On March 9 the U.S. House of Representatives, by a vote of 246-179,
passed a Democratic plan to raise the $5.15 minimum wage to $6.15 in
two steps by April 2001, one year earlier than the wage increase
backed by leaders of the GOP-controlled House. The wage was last
raised in 1997. But GOP leaders who oppose an increase have set the
bill up for a veto by linking the $1 an hour increase in the minimum
wage with a $123 billion tax cut targeted toward business and the
affluent, setting up an election year confrontation with President
Clinton.
"Their minimum wage proposal is a meal ticket for their fat-cat
friends," said House Minority Whip David Bonior, D-MI. In the
Senate, Senator Kennedy, a resolute and tireless advocate for
increasing the minimum wage, has proposed "a clean bill"
which the "AFL-CIO strongly supports," said Sweeney.
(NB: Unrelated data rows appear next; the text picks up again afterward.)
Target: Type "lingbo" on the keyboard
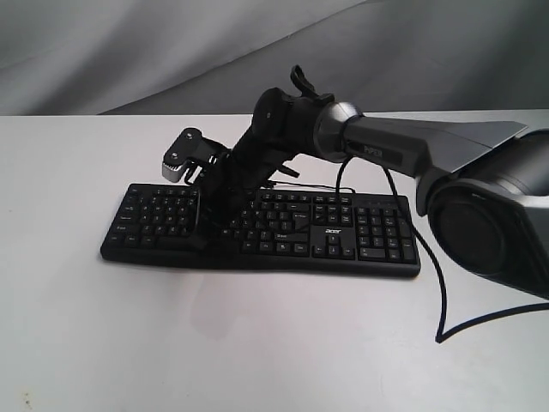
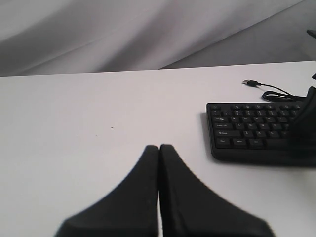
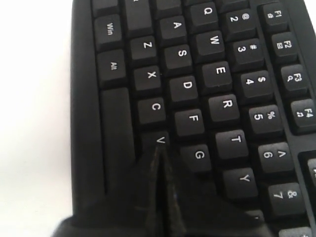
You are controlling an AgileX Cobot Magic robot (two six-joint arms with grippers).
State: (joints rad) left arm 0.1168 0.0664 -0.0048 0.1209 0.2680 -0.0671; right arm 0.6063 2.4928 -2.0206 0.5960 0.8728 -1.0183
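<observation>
The long flat black computer keyboard (image 1: 364,233) with white key legends lies in the middle of the white table (image 1: 257,352), its number pad toward the right and a white "acer" logo (image 1: 336,230) on its face. The right arm (image 1: 412,146), grey and black, reaches in from the right and bends down over the left half of the keys. The right gripper (image 3: 160,157) has its two black fingers pressed together, with nothing between them, and its tip stands just beside the V key (image 3: 159,140); I cannot tell if it presses a key. The left gripper (image 2: 159,148) is also closed and empty, and it hangs above bare table, well apart from the keyboard's end. A thin black USB cable (image 2: 276,91) lies loose on the table behind the keyboard.
</observation>
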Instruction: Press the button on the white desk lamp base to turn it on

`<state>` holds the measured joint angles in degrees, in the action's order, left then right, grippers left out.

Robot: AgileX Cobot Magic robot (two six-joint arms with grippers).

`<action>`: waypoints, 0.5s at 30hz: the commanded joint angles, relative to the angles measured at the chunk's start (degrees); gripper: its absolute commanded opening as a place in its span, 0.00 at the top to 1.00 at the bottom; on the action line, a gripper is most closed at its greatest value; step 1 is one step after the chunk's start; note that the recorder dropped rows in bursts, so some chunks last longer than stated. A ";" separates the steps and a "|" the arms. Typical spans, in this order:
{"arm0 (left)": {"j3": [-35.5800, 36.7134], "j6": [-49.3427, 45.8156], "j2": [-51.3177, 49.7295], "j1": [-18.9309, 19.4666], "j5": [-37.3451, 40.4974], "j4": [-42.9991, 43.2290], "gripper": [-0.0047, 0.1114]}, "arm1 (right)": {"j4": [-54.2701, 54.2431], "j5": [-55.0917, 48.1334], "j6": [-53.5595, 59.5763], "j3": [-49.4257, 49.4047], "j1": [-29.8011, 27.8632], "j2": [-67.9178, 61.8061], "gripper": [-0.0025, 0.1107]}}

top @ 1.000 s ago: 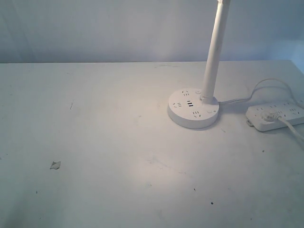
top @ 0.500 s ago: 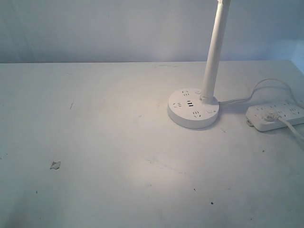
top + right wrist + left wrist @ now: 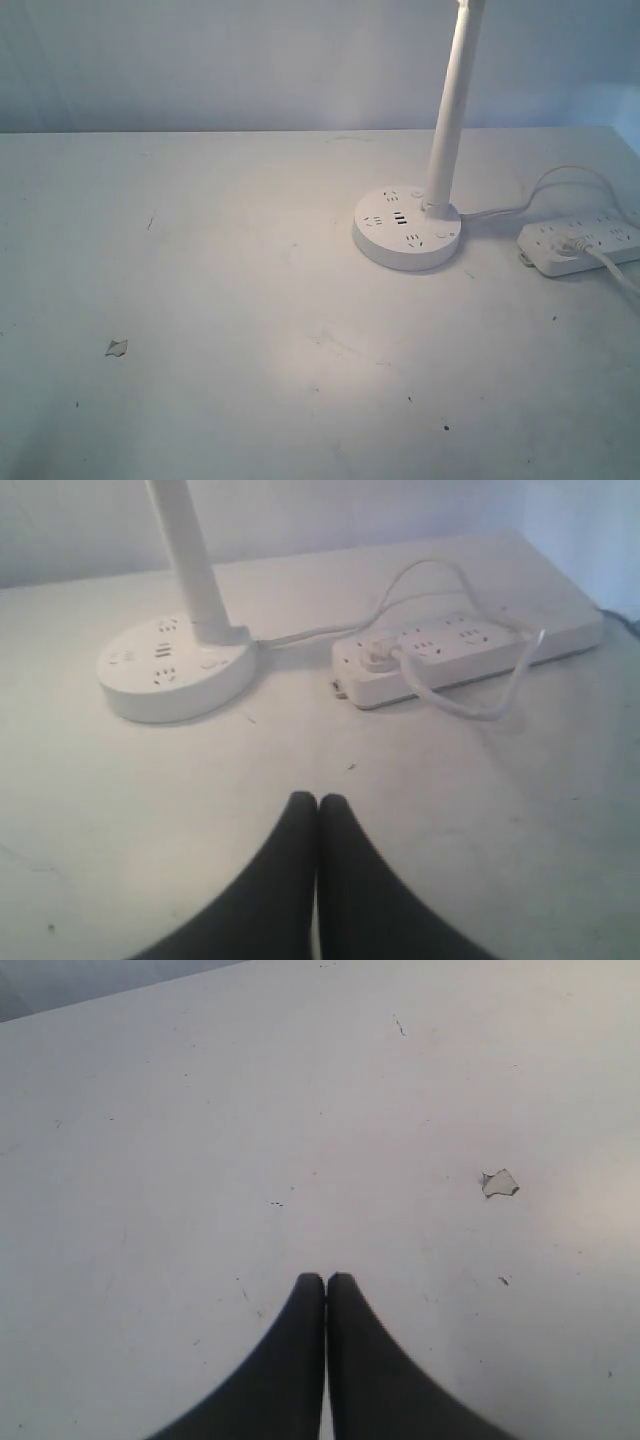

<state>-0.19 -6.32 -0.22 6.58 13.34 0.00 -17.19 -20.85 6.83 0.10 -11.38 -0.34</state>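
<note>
Nothing changes. The white desk lamp base [image 3: 407,229] sits right of middle, untouched. A warm glow [image 3: 340,345] on the table [image 3: 200,200] hints it is on. The left gripper [image 3: 326,1278] and right gripper [image 3: 318,798] are pinched together, empty.

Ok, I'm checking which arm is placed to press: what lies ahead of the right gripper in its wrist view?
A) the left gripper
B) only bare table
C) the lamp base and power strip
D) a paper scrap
C: past the shut right gripper sit the white desk lamp base and the power strip.

White desk lamp base [image 3: 407,230], white power strip [image 3: 580,243], black jaws
</note>
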 commanded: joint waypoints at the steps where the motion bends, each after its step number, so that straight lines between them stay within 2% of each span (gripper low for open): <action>1: 0.19 0.06 0.22 0.03 -0.06 -0.33 0.96 | -2.17 0.80 0.50 -0.10 0.04 0.34 0.98; 4: 0.19 0.06 0.22 0.03 -0.06 -0.33 0.96 | 9.13 0.80 0.50 -0.10 0.04 0.34 0.98; 15: 0.19 0.06 0.22 0.03 -0.06 -0.33 0.96 | 9.53 0.80 0.50 -0.10 0.04 0.34 0.98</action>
<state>-0.19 -6.32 -0.22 6.58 13.34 0.00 -8.23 -20.85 6.83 0.10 -11.38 -0.34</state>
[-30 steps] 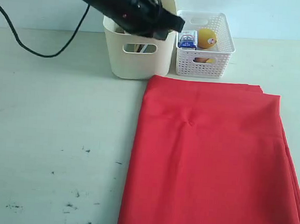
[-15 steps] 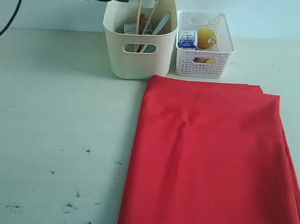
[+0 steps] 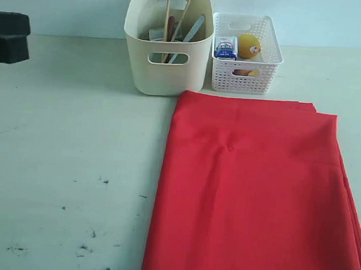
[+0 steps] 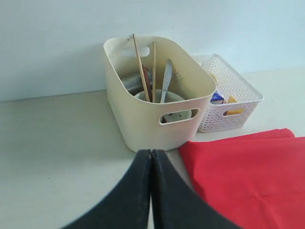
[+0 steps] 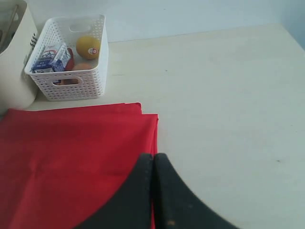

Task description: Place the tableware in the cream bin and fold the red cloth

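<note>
The cream bin stands at the back of the table with chopsticks, a steel knife, a pale bowl and other tableware inside. The red cloth lies folded on the table in front of the bins. My left gripper is shut and empty, held back from the bin; part of that arm shows at the left edge of the exterior view. My right gripper is shut and empty above the cloth's edge.
A white lattice basket beside the cream bin holds an orange and a milk carton. Dark scuff marks dot the table's front left. A pale wall runs behind the bins.
The left arm has drawn back from above the cream bin to the left edge of the exterior view, uncovering the tableware standing in the bin. The cloth has not moved.
</note>
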Motion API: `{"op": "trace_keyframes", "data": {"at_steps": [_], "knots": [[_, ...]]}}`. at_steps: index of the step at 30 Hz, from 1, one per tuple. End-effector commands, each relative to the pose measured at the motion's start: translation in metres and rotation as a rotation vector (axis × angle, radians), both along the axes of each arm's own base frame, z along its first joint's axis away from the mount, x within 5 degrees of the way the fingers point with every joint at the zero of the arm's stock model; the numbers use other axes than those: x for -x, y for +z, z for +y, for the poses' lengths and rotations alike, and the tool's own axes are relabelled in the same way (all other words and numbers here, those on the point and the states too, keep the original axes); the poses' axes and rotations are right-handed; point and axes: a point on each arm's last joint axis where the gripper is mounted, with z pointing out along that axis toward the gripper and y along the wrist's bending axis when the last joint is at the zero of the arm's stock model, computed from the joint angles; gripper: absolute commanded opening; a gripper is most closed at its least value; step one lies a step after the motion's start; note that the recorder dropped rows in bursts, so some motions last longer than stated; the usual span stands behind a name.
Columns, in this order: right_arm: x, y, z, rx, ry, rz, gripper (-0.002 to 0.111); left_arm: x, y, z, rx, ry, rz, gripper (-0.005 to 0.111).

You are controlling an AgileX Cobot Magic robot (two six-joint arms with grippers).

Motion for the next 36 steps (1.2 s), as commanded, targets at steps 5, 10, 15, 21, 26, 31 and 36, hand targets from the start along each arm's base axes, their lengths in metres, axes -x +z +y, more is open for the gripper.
{"op": "trace_keyframes", "data": {"at_steps": [5, 10, 15, 21, 26, 31, 36], "knots": [[0.001, 0.000, -0.001, 0.001, 0.000, -0.006, 0.000, 0.037, -0.006, 0.019, 0.025, 0.003, -0.068, 0.003], [0.001, 0.000, -0.001, 0.001, 0.000, -0.006, 0.000, 0.038, -0.008, 0.019, 0.023, 0.002, -0.063, 0.003], [0.001, 0.000, -0.001, 0.001, 0.000, -0.006, 0.000, 0.038, -0.008, 0.019, 0.023, 0.002, -0.063, 0.003], [0.001, 0.000, -0.001, 0.001, 0.000, -0.006, 0.000, 0.038, -0.008, 0.019, 0.023, 0.002, -0.063, 0.003], [0.001, 0.000, -0.001, 0.001, 0.000, -0.006, 0.000, 0.038, -0.008, 0.019, 0.023, 0.002, -0.063, 0.003], [0.001, 0.000, -0.001, 0.001, 0.000, -0.006, 0.000, 0.039, -0.007, 0.019, 0.024, 0.000, -0.065, 0.003], [0.000, 0.000, -0.001, 0.005, 0.000, -0.008, 0.000, 0.045, -0.001, 0.026, -0.009, 0.004, -0.128, 0.003]]}}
"The solid victory in the House for a two-year minimum wage
increase should shame Republican senators into abandoning their
outrageous ploy to dilute the increase by spreading it over three
years. The Kennedy bill is what America's workers deserve - a clean
bill with a reasonable increase."
Social Security and Medicare Trustees' Reports
On March 30 the Trustees of the Social Security and Medicare
systems announced that the solvency of the trust funds of each of
those systems has been extended. Government experts now project that
Social Security will be able to pay full benefits for 37 years, three
years longer than predicted last year. Medicare is expected to have
enough resources to cover full benefits until 2023, eight years longer
than reported in 1999.
Social Security Earnings Cap Repealed
On March 22, the Senate, by a vote of 100 to 0, voted to allow
Americans who want to keep working once they turn 65 to collect their
full Social Security checks - no matter how much money they earn. The
Senate vote followed by three weeks similar House legislation which
also passed unanimously. Until now, people age 65 to 69 who continue
to work have reduced their Social Security benefits by $1 for every $3
they earn above a certain level, currently $17,000 a year.